You have a sense of direction even in worlds
you’ve never visited, A.
You can tell what personal misery will give birth to a work of art
that will travel the world like the mind of an imbecile.
And which imbecile will return from no-man’s land, and which won’t.
That’s why in Christian bookshops
you pause with the Bible open in your hands
to listen to the singer simulating orgasm on the radio.

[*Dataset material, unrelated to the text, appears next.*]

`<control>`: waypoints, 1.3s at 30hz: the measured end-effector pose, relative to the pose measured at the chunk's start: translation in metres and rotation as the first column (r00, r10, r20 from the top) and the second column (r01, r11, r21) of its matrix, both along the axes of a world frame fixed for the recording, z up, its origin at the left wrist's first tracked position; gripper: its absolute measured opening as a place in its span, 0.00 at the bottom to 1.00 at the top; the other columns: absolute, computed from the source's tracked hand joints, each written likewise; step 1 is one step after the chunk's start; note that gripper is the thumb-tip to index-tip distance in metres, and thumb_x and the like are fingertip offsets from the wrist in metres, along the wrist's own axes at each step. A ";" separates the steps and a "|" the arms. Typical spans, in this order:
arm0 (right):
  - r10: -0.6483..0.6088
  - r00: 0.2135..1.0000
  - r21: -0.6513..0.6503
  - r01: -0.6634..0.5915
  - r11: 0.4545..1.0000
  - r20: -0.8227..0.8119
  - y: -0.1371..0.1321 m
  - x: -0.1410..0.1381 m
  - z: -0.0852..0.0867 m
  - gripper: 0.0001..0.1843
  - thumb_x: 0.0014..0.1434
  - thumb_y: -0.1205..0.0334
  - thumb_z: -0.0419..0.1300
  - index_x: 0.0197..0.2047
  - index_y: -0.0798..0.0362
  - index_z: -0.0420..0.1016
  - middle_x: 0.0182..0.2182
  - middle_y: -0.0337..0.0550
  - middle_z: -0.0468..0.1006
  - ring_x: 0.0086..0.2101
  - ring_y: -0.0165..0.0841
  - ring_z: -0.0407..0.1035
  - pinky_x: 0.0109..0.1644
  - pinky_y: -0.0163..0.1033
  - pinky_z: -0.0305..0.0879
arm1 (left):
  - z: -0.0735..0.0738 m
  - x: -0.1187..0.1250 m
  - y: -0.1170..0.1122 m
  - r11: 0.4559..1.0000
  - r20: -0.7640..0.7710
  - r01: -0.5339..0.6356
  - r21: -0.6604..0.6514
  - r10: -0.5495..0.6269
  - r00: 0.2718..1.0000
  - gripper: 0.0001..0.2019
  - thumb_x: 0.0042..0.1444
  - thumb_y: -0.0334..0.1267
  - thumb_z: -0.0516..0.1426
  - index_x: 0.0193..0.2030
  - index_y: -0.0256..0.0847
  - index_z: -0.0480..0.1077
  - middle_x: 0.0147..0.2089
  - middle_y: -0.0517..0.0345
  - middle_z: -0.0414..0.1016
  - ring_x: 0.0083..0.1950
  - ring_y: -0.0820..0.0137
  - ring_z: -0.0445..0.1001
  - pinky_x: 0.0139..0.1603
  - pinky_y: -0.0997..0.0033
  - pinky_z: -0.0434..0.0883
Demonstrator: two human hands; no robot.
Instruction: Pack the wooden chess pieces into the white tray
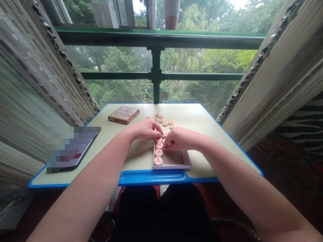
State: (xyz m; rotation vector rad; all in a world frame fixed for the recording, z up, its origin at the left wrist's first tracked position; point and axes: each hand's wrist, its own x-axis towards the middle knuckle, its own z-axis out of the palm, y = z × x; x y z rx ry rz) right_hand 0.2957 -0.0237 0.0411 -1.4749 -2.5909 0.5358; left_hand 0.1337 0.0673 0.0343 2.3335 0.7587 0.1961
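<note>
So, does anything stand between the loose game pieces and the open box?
Yes: the left hand and right hand, at the far end of the open box, partly stand between it and the loose game pieces. Nothing else visible blocks the way.

We seem to be in a home, seated at a small pale table (207,134) with a blue rim, right beside a large window (116,60). Through the glass, past a green railing (141,38), we see leafy trees (219,62). Long patterned curtains (54,57) hang on both sides, and black-and-white zebra-striped fabric (300,122) shows at our right.
</note>
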 end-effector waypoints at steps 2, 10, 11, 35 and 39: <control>0.016 1.000 -0.005 -0.016 1.000 -0.004 0.001 0.000 -0.001 0.07 0.49 0.65 0.59 0.29 0.53 0.80 0.19 0.35 0.71 0.20 0.23 0.56 0.26 0.30 0.49 | 0.000 0.000 0.000 1.000 -0.004 0.002 0.004 -0.002 1.000 0.12 0.43 0.37 0.56 0.33 0.36 0.78 0.29 0.56 0.76 0.29 0.72 0.70 0.28 0.77 0.64; -0.001 1.000 -0.044 0.001 0.999 -0.019 0.000 0.002 0.001 0.08 0.48 0.66 0.59 0.31 0.52 0.80 0.22 0.37 0.75 0.21 0.23 0.58 0.27 0.30 0.50 | -0.001 0.000 0.000 0.999 -0.018 -0.029 0.019 0.029 0.999 0.14 0.43 0.39 0.55 0.35 0.36 0.78 0.26 0.57 0.75 0.28 0.72 0.69 0.25 0.77 0.62; -0.017 1.000 -0.038 0.016 0.999 -0.024 0.001 0.003 0.002 0.08 0.48 0.66 0.59 0.31 0.52 0.80 0.22 0.37 0.75 0.21 0.23 0.58 0.27 0.30 0.50 | -0.001 0.000 0.001 0.999 -0.016 -0.029 0.017 0.029 0.999 0.14 0.43 0.39 0.55 0.35 0.36 0.78 0.27 0.57 0.76 0.28 0.72 0.69 0.25 0.77 0.62; -0.351 0.924 -0.087 0.341 0.936 -0.151 0.033 0.036 -0.012 0.13 0.47 0.62 0.57 0.34 0.54 0.80 0.28 0.40 0.76 0.28 0.28 0.64 0.30 0.32 0.55 | -0.016 0.006 0.006 0.977 0.060 -0.186 0.108 0.180 0.982 0.16 0.41 0.32 0.51 0.34 0.39 0.78 0.37 0.57 0.78 0.38 0.67 0.73 0.37 0.75 0.70; -0.366 0.919 -0.071 0.359 0.931 -0.146 0.032 0.032 -0.011 0.15 0.48 0.57 0.58 0.37 0.54 0.79 0.27 0.39 0.75 0.26 0.27 0.62 0.30 0.32 0.54 | -0.020 0.004 0.015 0.940 0.140 -0.298 0.165 0.277 0.951 0.18 0.43 0.30 0.50 0.38 0.38 0.77 0.40 0.58 0.78 0.42 0.67 0.73 0.43 0.75 0.69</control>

The leap from misery to art to imbeciles and Christian bookshops is funny and smart and darkly so. Like A., Dimkovska also has a sense of direction in worlds she hasn’t visited, or has witnessed only briefly. Her poems are equally lived and imagined, rooted and drifting. In her hands, an assassination attempt on the president is the work of Scheherazade. In her Collected Prose, Rae Armentrout says that “doubleness is the essence of consciousness.” In Dimkovska’s post-national poetry, the consciousness is more of a tripleness or quadrupleness. With these superb translations from Arsovska and Reid, pH Neutral History is a serious contender for this year’s Best Translated Book Award in poetry.